What this task involves: Find every line in the records below that contains the word "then", and copy each such line.

━━━ Records for the exercise

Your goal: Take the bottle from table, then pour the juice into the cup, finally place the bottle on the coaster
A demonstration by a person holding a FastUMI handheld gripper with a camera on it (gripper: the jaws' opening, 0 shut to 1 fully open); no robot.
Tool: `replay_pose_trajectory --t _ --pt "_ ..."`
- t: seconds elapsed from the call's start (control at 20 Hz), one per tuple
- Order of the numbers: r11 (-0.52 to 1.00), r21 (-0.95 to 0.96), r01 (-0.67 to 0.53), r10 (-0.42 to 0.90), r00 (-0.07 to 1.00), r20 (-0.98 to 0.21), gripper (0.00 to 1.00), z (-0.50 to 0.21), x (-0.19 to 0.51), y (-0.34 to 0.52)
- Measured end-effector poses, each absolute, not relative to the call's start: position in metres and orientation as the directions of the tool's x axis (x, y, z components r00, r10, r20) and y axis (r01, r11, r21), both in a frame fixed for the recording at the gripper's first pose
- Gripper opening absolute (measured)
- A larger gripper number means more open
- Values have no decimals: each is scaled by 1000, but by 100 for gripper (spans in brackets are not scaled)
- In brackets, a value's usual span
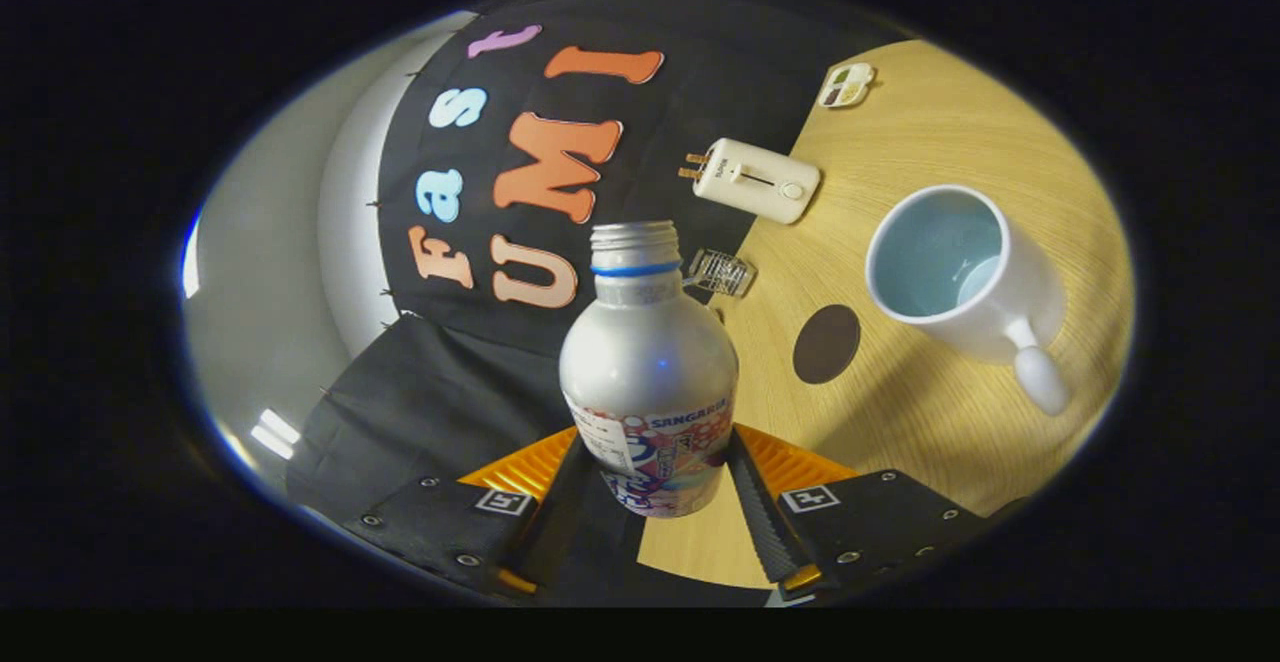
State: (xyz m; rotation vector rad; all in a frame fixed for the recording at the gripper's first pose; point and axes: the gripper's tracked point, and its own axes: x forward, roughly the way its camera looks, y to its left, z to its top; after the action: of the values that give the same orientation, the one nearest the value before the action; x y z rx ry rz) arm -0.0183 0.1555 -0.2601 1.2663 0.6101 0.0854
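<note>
A silver bottle with a printed label and a blue neck ring sits between my fingers, and my gripper is shut on its lower body. Its mouth is uncapped. The whole view is rolled, so the wooden table slants and the bottle is lifted off it. Ahead and to the right stands a white cup with a pale blue inside, its handle towards me. A dark round coaster lies on the table between the bottle and the cup.
A white box with a plug lies beyond the coaster near the table's far edge. A small clear wire-like object sits just behind the bottle's neck. A small flat tray rests at the far corner.
</note>
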Motion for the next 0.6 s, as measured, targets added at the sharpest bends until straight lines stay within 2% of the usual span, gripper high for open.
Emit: replay_pose_trajectory --t 0.6 --pt "66 947 316 450 837 -311 75 -252 -15 149"
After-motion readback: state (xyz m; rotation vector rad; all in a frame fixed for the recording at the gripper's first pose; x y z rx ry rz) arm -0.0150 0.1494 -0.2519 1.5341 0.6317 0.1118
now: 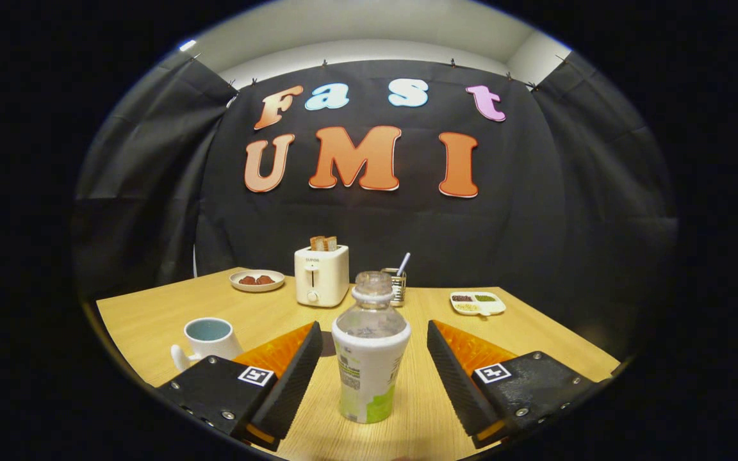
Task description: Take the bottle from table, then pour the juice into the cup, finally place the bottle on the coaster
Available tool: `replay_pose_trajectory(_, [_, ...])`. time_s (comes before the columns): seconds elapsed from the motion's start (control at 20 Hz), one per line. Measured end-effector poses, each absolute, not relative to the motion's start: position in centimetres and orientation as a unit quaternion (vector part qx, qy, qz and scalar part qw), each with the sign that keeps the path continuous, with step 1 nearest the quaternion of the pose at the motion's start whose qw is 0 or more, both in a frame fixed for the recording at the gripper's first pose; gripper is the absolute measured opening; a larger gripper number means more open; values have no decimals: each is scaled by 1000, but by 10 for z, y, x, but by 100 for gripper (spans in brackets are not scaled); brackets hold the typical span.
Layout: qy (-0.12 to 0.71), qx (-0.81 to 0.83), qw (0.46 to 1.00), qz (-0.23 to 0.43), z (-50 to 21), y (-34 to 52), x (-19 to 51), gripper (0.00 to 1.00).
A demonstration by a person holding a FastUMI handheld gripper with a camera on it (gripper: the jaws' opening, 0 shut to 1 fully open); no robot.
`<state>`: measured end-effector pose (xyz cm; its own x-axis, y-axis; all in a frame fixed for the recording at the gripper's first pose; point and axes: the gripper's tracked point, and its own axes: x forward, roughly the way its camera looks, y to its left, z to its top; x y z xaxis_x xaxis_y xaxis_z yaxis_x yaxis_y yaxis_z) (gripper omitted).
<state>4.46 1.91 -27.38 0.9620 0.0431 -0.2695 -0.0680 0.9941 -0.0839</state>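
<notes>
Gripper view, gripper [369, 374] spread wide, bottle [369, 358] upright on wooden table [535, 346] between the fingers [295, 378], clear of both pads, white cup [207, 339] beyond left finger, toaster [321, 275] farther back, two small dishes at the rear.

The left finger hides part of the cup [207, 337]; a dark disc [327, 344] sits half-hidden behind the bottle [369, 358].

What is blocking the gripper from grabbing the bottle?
Nothing visible. The bottle stands upright on the table between the open gripper's two fingers, with a bare gap on each side.
</notes>
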Motion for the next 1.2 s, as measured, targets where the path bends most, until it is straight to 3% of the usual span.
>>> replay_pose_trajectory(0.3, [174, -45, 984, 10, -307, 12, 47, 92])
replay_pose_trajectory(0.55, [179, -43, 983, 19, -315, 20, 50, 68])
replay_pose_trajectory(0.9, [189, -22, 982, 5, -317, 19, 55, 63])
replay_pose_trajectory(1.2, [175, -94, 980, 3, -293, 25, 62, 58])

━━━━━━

Solution to this problem:
Your goal: Take the bottle from table, then pour the juice into the cup, finally place the bottle on the coaster
Task description: Take the bottle from table, then pour the juice into the cup, finally place the bottle on the coaster

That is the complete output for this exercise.